Re: [Parsing] When/how flagged as being HTML from Henri Sivonen on 2007-07-10 (public-html@w3.org from July 2007)

From: Henri Sivonen <hsivonen@iki.fi>
Date: Tue, 10 Jul 2007 08:49:46 +0300
To: Karl Dubost <karl@w3.org>
Cc: HTMLWG WG <public-html@w3.org>
Message-Id: <8F000A59-EE67-41A1-BD98-867C00D414C1@iki.fi>
On Jul 10, 2007, at 04:47, Karl Dubost wrote:

> In a message in another thread, Henri said:
> http://www.w3.org/mid/05FFFAC3-F914-451A-B2A7-BBEAC81A2537@iki.fi
>
> Le 9 juil. 2007 à 17:04, Henri Sivonen a écrit :
>> An HTML5 parser is a piece of software that implements the section  
>> of the spec titled "Parsing HTML documents".
>> http://www.w3.org/html/wg/html5/#parsing
>
> Then following links through the spec, it is not obvious where to  
> find the right information.

What do you mean when you say "right information"? The section I  
linked to defines the parsing algorithm for HTML5 (i.e. text/html as  
opposed to XHTML5 / application/xhtml+xml) documents.

> "HTML Document" points to the following definition:
>
>     Document objects are assumed to be XML documents
>     unless they are flagged as being HTML documents when
>     they are created. Whether a document is an HTML
>     document or an XML document affects the behaviour of
>     certain APIs, as well as a few CSS rendering rules.
>     [CSS21]
>     -- http://www.w3.org/html/wg/html5/#html-
>     Thu, 28 Jun 2007 21:11:41 GMT
>
> The first thing which might lead to confusion is the "flagged as  
> being HTML documents".

Note that the part you quoted talks about Document objects--that is,  
objects that implement the Document DOM interface. It is not talking  
about documents in general (e.g. as byte streams).

Is this not clear from the styling of the <code> element and from the  
context?

> I have looked for what is an HTML document, and then I got an HTML  
> document is an XML document except if it is an HTML document.

In this context, it only talks about telling apart two types of  
objects that implement the Document interface. Moreover, it is  
assumed that there are only two kinds of objects that implement the  
Document interface.

> Maybe, we should defined what we mean by flagged … when they are  
> created.

The note following the paragraph you quotes makes it even clearer  
what flagged means:
  | A Document object created by the createDocument() API on the
  | DOMImplementation  object is initially an XML document, but
  | can be made into an HTML document by calling document.open() on it.

The flagging happens in the first sentence under http://www.w3.org/ 
html/wg/html5/#page-load

See also step #8 under http://www.w3.org/html/wg/html5/#controlling

> 1. Created in the DOM?
> 2. Created on the filesystem?
> 3. Created in the Browser memory?
>
> I have the feeling that most people will read 2.

Which isn't what it means because you don't create objects that  
implement the Document interface in the file system.

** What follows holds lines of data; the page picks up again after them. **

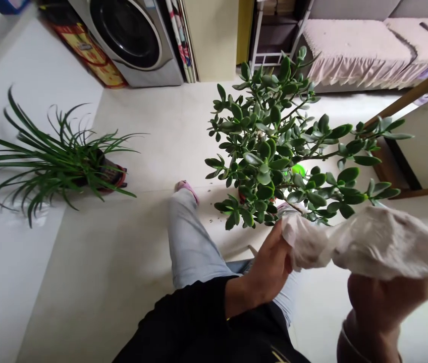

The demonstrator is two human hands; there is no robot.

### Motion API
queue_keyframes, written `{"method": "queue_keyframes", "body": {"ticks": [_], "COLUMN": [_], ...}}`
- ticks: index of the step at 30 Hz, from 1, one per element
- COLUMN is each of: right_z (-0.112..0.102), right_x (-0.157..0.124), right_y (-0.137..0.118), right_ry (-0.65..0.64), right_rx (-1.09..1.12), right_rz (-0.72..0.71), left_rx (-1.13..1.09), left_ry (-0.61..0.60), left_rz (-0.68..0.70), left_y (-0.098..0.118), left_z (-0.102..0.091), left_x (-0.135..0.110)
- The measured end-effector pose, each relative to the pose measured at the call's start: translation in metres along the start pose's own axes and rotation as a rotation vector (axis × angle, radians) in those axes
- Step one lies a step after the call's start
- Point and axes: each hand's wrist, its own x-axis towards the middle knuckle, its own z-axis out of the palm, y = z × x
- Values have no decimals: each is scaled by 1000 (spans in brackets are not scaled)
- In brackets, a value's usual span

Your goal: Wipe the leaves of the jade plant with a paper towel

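Note:
A crumpled white tissue (386,242) stretches between my two hands, just in front of a jade plant (270,151). My left hand (269,264) is closed on the tissue's bunched left end, close to the plant's lower leaves. My right hand (390,302) is under the wider right part and seems to grip it, though the tissue covers most of its fingers. The plant has thick, glossy green leaves on several branches. Its pot is almost wholly hidden beneath the foliage.
A long-leaved potted plant (81,161) stands on the left by the white wall. A washing machine (134,40) and a sofa with pink covers (350,45) are at the back. A wood-framed piece of furniture (426,146) stands on the right. Small bits lie on the floor (142,227).

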Motion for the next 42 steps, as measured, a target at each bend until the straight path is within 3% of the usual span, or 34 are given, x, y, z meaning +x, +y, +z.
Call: {"method": "queue_keyframes", "body": {"ticks": [2,5,11,20,26,30,36,42], "right_z": [6,17,36,46,50,50,46,38], "right_x": [17,35,49,53,57,55,54,49], "right_y": [-7,-15,-17,-9,-7,-6,-2,0], "right_ry": [24,-102,-252,-294,-223,-160,-217,-181], "right_rx": [-196,-327,-292,-282,-165,-207,-185,-222], "right_rz": [-41,-35,-88,-15,57,11,0,-28], "left_rx": [2,7,209,432,415,432,475,478], "left_ry": [49,79,99,118,83,110,113,137], "left_rz": [112,252,328,450,462,470,470,453], "left_y": [1,-2,-8,5,-3,-7,-10,-9], "left_z": [6,12,14,13,13,11,8,12], "left_x": [9,25,52,79,75,70,72,70]}}
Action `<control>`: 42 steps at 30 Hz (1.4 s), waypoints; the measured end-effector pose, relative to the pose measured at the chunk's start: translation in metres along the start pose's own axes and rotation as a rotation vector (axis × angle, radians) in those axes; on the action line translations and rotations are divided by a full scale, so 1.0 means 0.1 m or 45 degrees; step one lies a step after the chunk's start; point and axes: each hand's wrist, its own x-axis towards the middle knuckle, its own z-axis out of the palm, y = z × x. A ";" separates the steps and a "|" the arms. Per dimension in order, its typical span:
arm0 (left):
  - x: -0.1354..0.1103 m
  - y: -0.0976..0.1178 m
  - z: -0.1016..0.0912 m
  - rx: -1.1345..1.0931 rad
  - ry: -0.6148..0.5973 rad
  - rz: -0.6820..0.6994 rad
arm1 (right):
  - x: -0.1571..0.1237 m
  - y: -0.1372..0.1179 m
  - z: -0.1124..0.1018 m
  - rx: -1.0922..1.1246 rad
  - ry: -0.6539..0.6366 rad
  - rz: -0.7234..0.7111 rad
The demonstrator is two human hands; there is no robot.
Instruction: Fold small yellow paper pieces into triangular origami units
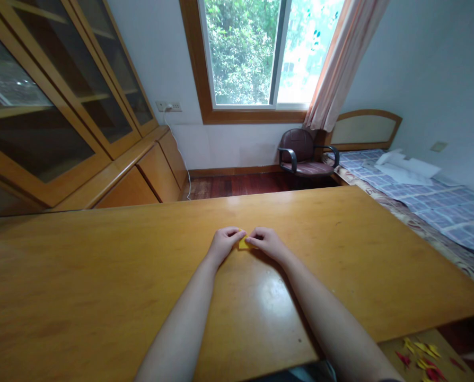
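Observation:
A small piece of yellow paper (243,244) is held between my two hands, a little above or on the wooden table (121,281); I cannot tell whether it touches the top. My left hand (223,244) pinches its upper left part with thumb and fingers. On the other side, my right hand (268,241) grips the right part, thumb pointing inward. Fingers cover much of the paper, so its full shape and any folds are hidden.
Several small yellow and red folded paper pieces (423,358) lie on a lower surface at the bottom right. Beyond the table stand an armchair (306,154), a bed (431,196) with white sheets on it, and a glass-doored cabinet (113,143).

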 end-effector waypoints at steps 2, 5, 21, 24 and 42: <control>0.01 0.00 0.00 -0.012 0.009 -0.003 | 0.00 0.00 0.00 0.005 -0.003 -0.006; 0.02 -0.01 0.00 -0.019 0.036 -0.007 | 0.01 0.01 -0.01 0.025 -0.001 -0.007; 0.10 -0.14 -0.09 -0.431 0.599 -0.054 | 0.04 0.06 -0.09 0.302 0.198 0.129; 0.11 -0.15 -0.11 -0.440 0.609 -0.054 | 0.04 0.08 -0.09 0.334 0.241 0.151; 0.01 -0.05 -0.04 -0.019 0.119 0.063 | 0.03 0.06 -0.01 0.063 0.164 -0.120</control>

The spec makes it obvious that it is talking about objects in the  
memory of the browser and that a flag is a bit in the memory.

> But then there is an issue. What do we do with files which are  
> accessed through the local filesystem. Usually ".html", ".htm"  
> means for the browser, use the HTML parser. Though they are many  
> cases where people might open a file with a PHP extension for example.

The draft is optimized for the Web and, hence, specifies things in  
detail for HTTP. If the bytes don't arrive via HTTP, there needs to  
be a mapping of some kind that gives the UA information whether the  
document arrived as if with Content-Type text/html or as if with an  
XML Content-Type. On common systems, it is reasonable to map .html to  
text/html, .xhtml to application/xhtml+xml and .xml to application/ 
xml when reading local files.

> The data can come from the local filesystem as well. There is  
> something which is called the "content model flag" related to the  
> input stream.

The content model flag is internal to the parsing algorithm for text/ 
html. I'm curious: Why you mention it?

> * When an input stream is actually flagged as being HTML?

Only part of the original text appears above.